Through Oct 16, 2011
When the Norton Museum’s curator of photography, Charles Stainback, began organizing From A to Z: 26 Great Photographs from the Norton Collection, he had a couple of problems, namely ‘X’ and ‘Z.’ Without a photographer for every letter in the alphabet, the premise of the exhibition, to alphabetically arrange a selection of photographs based on the first letter of the photographer’s last name, wouldn’t work. But the problem was solved, and the exhibition includes photographs by such seminal figures as Ansel Adams and Edward Weston.
“We really wanted to show off the depth and breadth of the museum’s collection, and thought alphabetizing the artists would be an interesting way to create an exhibition that would accomplish that,” said Stainback, the museum’s William & Sarah Ross Soter Curator of Photography. “It gave us a clear direction on how to select 25 to 30 photos from a collection of 3,000.”

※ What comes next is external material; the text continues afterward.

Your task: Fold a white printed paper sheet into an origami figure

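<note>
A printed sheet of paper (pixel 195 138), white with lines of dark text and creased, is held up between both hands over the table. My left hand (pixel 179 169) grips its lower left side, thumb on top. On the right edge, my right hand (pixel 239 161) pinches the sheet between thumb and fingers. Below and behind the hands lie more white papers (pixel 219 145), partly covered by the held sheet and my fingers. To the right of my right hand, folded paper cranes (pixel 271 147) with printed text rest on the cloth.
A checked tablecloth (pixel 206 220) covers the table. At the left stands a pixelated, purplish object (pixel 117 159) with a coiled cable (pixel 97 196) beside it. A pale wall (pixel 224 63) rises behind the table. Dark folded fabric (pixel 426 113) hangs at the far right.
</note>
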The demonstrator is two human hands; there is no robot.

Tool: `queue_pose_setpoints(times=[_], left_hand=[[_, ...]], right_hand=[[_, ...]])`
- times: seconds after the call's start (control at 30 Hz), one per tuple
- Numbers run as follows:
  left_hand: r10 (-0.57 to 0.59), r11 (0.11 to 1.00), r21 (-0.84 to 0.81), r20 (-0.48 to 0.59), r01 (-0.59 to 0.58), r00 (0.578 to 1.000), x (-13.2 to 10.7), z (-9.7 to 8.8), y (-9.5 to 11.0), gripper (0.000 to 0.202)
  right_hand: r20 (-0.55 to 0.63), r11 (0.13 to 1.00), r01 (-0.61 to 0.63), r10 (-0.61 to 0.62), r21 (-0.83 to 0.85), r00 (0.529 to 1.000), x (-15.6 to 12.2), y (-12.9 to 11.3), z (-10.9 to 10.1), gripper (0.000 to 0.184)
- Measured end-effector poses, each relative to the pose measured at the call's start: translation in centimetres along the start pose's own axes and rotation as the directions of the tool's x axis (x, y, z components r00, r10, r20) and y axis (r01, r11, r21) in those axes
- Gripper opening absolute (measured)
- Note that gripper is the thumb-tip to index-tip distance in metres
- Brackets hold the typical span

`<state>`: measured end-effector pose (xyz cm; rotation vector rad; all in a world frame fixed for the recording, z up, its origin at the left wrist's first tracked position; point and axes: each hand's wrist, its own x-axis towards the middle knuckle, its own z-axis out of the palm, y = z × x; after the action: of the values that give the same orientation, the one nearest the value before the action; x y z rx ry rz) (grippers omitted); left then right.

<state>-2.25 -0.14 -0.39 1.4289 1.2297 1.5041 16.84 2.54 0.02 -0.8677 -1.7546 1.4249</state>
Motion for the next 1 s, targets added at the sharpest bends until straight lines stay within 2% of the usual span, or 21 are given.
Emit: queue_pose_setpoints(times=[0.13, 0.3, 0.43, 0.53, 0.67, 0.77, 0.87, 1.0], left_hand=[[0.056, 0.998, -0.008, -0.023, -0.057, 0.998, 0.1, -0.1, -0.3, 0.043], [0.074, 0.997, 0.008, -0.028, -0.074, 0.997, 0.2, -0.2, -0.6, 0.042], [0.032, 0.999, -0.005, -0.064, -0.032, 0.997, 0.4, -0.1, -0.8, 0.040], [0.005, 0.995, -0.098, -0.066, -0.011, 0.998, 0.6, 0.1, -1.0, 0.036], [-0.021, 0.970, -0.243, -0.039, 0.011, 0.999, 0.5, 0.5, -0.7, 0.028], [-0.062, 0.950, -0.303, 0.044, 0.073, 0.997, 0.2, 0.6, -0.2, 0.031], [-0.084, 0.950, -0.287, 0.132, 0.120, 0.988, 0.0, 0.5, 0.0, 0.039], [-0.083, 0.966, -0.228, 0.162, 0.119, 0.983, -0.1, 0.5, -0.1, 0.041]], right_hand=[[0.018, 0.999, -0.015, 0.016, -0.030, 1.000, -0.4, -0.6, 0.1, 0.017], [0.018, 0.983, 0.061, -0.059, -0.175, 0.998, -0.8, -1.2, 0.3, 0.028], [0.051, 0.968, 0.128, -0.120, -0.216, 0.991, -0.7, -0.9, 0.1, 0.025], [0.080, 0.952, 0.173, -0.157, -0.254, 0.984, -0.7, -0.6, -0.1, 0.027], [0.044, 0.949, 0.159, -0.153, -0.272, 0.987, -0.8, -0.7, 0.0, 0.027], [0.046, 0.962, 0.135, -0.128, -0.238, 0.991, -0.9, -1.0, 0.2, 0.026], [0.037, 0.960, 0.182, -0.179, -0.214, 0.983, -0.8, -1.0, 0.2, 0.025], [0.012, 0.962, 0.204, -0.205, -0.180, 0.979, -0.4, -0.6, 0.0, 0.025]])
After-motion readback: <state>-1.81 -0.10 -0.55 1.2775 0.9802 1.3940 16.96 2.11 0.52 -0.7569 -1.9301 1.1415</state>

According to Stainback, an intern’s meticulous research helped to identify outstanding candidates for photographer ‘X’ and photographer ‘Z.’ The Norton purchased a work by Xiaoze Xie, a Chinese-born photographer living in California, and one by the 82-year-old documentary photographer, George S. Zimbel. The pieces had to be purchased rather than borrowed, since the exhibition was only featuring works from the Museum’s own collection. The addition of the two photographs not only rounded out the alphabet, but also added contrasting textural elements to the exhibition – and some exciting cinematic history.